### GOAL OF THE EXERCISE
Find the string "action" in the records. Copy each line that has it.

### Collection entries
● ● ● ●

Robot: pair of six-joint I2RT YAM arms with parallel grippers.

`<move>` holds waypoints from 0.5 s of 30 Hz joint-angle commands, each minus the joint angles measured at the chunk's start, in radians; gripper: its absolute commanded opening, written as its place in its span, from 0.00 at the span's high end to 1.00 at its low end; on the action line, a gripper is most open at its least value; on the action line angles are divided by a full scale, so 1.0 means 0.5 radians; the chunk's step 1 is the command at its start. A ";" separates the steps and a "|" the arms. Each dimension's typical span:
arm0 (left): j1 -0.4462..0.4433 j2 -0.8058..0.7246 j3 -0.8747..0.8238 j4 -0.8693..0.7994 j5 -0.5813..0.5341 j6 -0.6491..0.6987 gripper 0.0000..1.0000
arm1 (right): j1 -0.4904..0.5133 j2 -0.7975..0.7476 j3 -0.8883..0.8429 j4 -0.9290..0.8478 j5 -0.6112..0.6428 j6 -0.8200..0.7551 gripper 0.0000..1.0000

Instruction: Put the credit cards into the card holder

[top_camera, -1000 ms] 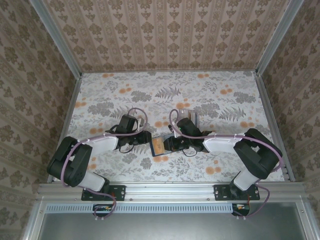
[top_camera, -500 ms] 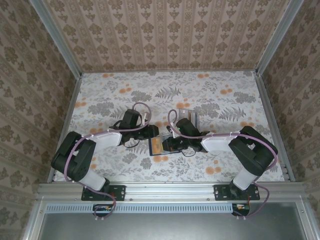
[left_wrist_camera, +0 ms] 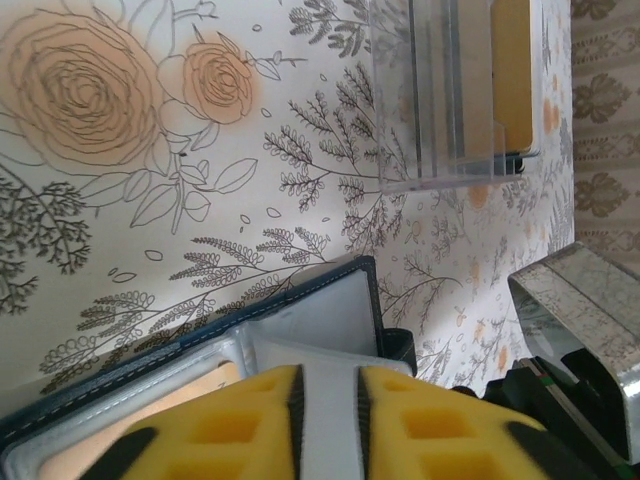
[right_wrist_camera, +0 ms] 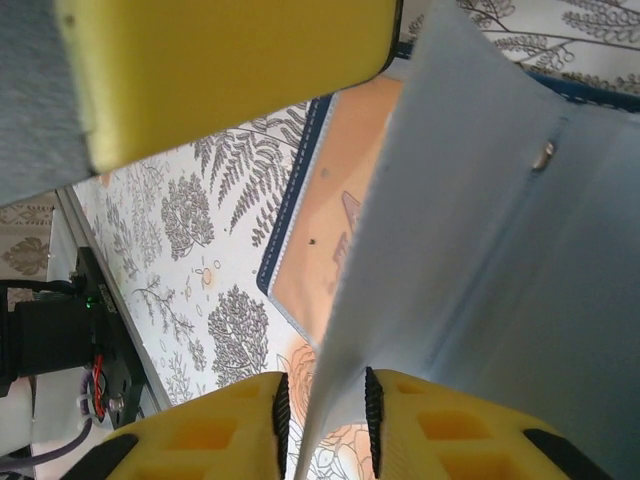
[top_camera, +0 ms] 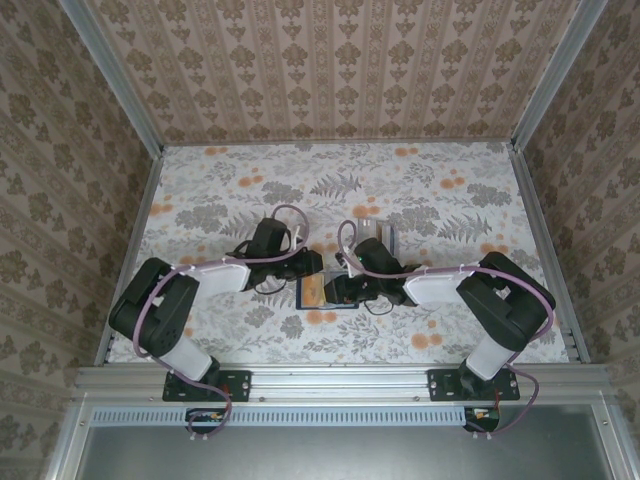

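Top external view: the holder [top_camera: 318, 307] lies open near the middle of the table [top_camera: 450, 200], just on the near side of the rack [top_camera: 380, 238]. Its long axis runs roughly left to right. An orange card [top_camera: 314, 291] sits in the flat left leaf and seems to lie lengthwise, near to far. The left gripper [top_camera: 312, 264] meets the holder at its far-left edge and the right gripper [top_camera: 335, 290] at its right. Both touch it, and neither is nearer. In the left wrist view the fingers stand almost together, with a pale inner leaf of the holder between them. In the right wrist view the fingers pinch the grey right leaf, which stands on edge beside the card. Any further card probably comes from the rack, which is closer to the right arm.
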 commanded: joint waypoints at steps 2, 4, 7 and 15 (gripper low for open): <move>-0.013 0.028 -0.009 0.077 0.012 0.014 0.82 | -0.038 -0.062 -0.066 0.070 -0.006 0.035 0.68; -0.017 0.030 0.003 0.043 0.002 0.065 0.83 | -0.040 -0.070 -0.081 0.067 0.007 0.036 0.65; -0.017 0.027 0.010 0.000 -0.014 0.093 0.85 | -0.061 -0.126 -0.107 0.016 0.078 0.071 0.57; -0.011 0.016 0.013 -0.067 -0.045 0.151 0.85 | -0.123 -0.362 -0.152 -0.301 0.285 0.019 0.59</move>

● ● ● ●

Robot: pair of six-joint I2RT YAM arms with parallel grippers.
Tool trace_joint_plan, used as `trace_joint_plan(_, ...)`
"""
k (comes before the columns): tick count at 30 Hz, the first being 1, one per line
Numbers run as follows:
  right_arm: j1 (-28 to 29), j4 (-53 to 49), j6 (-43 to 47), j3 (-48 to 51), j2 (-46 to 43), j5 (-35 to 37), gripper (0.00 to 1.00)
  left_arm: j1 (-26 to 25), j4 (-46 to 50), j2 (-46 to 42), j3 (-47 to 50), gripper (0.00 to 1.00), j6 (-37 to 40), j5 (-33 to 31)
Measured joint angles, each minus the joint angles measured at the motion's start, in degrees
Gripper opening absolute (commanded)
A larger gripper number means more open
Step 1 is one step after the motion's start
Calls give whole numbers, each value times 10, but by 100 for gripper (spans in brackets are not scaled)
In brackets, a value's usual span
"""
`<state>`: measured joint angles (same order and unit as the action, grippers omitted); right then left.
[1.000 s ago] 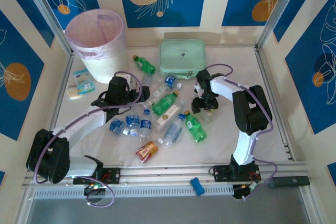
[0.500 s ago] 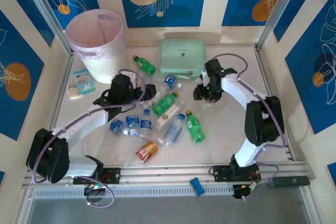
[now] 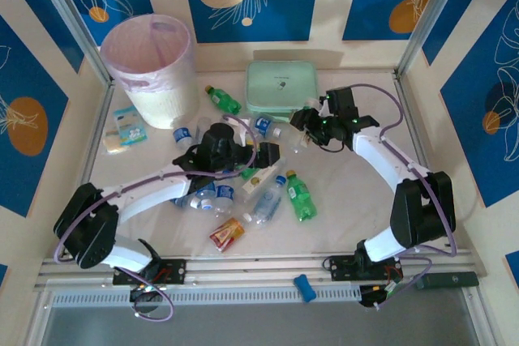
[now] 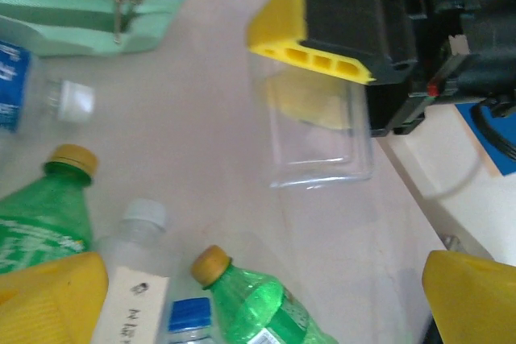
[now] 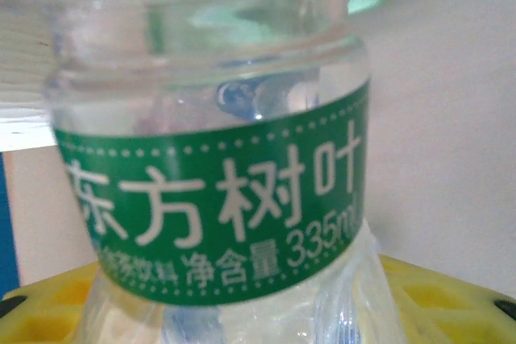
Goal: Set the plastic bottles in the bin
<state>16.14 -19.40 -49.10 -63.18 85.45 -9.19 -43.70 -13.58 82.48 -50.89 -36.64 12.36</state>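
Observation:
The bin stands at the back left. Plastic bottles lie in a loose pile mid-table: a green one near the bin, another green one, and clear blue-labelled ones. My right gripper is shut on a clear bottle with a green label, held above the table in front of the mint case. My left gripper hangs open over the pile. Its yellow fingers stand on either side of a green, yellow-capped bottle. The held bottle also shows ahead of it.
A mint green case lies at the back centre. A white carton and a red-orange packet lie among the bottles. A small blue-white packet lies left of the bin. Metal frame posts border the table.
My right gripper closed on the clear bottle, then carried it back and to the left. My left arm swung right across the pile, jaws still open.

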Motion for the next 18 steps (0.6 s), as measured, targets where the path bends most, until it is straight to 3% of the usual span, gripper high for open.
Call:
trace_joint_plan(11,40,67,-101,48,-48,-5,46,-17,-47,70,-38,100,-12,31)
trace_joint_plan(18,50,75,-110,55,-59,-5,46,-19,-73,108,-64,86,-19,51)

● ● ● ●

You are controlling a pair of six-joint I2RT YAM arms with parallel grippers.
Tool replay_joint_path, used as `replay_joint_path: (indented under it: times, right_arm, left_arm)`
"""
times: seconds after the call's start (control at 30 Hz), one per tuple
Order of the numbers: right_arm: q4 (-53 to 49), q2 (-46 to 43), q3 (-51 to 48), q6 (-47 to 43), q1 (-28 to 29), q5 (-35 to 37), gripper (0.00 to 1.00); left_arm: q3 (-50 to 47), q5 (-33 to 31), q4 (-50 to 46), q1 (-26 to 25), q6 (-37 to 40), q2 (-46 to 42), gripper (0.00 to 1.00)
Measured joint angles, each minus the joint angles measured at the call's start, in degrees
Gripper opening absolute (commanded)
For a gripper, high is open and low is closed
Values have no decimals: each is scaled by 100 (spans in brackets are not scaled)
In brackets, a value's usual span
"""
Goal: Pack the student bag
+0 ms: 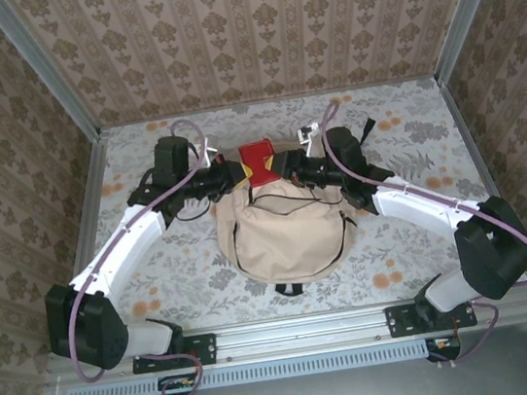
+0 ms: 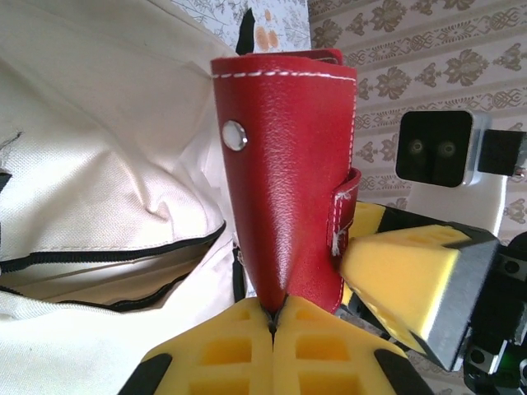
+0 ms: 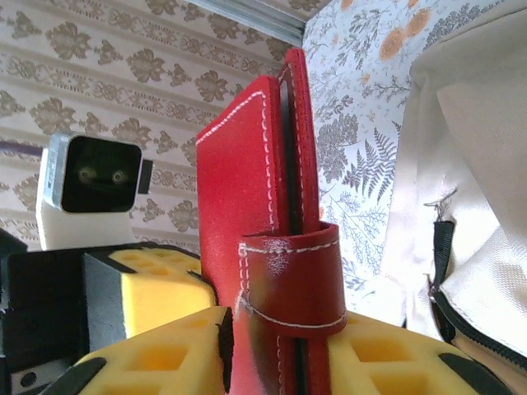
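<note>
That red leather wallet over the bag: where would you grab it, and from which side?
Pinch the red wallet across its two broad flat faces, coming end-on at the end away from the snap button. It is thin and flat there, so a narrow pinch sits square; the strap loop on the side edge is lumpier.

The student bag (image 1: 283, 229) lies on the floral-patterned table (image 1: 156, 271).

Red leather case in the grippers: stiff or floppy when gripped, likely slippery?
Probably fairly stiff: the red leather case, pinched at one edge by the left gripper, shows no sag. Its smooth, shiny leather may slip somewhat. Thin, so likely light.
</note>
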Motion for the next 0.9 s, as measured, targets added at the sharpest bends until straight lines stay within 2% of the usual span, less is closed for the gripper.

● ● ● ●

### EXERCISE RESPONSE
`<move>` holds waypoints from 0.5 s of 30 Hz joint-angle commands, each minus the joint angles measured at the chunk's start, in radians; gripper: its absolute commanded opening, written as its place in its span, from 0.00 at the span's high end to 1.00 at its low end; on the action line, a gripper is most open at its least value; on the action line angles are divided by a full scale, so 1.0 means 0.5 radians; the chunk's step 1 is the command at its start. A ";" separates the steps and a "|" the arms. Each dimension's typical span:
`<state>`: measured joint angles (same order and unit as the action, grippers omitted); right then left.

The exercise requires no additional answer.